- [YOUR ASSIGNMENT] Leave out the pictures and restate the rest of the data exactly.
GIVEN DATA Start Marker
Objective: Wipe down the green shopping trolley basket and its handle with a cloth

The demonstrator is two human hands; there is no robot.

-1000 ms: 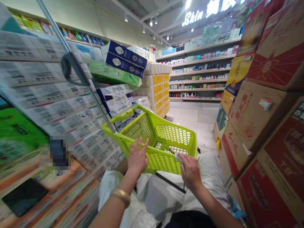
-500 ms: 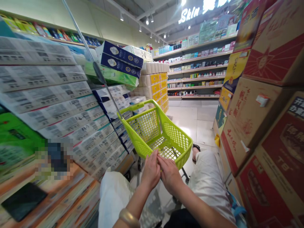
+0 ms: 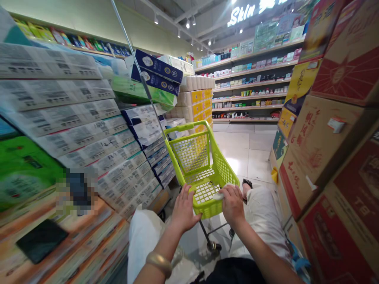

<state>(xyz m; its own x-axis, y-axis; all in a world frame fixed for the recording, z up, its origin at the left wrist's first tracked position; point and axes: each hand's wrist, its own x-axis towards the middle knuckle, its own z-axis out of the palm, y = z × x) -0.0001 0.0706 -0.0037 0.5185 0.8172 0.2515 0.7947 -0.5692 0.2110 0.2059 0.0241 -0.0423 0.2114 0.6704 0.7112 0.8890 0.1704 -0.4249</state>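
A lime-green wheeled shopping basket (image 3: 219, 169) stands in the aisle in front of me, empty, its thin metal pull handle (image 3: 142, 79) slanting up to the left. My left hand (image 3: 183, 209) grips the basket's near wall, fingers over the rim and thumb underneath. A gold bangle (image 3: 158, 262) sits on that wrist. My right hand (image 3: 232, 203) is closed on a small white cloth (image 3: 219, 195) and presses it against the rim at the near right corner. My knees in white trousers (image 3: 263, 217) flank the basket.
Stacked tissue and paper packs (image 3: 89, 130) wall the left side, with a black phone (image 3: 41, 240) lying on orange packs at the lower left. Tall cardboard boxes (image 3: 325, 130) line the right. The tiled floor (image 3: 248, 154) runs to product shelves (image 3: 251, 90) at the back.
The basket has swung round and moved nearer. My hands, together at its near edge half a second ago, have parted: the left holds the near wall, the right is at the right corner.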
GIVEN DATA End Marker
- [ANSWER FOR THIS EXERCISE]
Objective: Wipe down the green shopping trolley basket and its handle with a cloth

The demonstrator is two human hands; there is no robot.

-1000 ms: 
-500 ms: 
+0 ms: 

<state>(xyz m; its own x-axis, y-axis; all in a world frame fixed for the recording, z up, its origin at the left wrist's first tracked position; point and axes: each hand's wrist, its own x-axis towards the middle knuckle, its own z-axis out of the palm, y = z × x) -0.0001 0.0706 -0.0037 0.5185 0.8172 0.2515 0.7947 -0.5692 0.2110 0.2059 0.0241 -0.0423 0.2114 0.6704 0.7112 0.8890 0.1704 -0.4249</state>
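A lime-green wheeled shopping basket (image 3: 219, 169) stands in the aisle in front of me, empty, its thin metal pull handle (image 3: 142, 79) slanting up to the left. My left hand (image 3: 183, 209) grips the basket's near wall, fingers over the rim and thumb underneath. A gold bangle (image 3: 158, 262) sits on that wrist. My right hand (image 3: 232, 203) is closed on a small white cloth (image 3: 219, 195) and presses it against the rim at the near right corner. My knees in white trousers (image 3: 263, 217) flank the basket.
Stacked tissue and paper packs (image 3: 89, 130) wall the left side, with a black phone (image 3: 41, 240) lying on orange packs at the lower left. Tall cardboard boxes (image 3: 325, 130) line the right. The tiled floor (image 3: 248, 154) runs to product shelves (image 3: 251, 90) at the back.
The basket has swung round and moved nearer. My hands, together at its near edge half a second ago, have parted: the left holds the near wall, the right is at the right corner.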

This exercise is complete.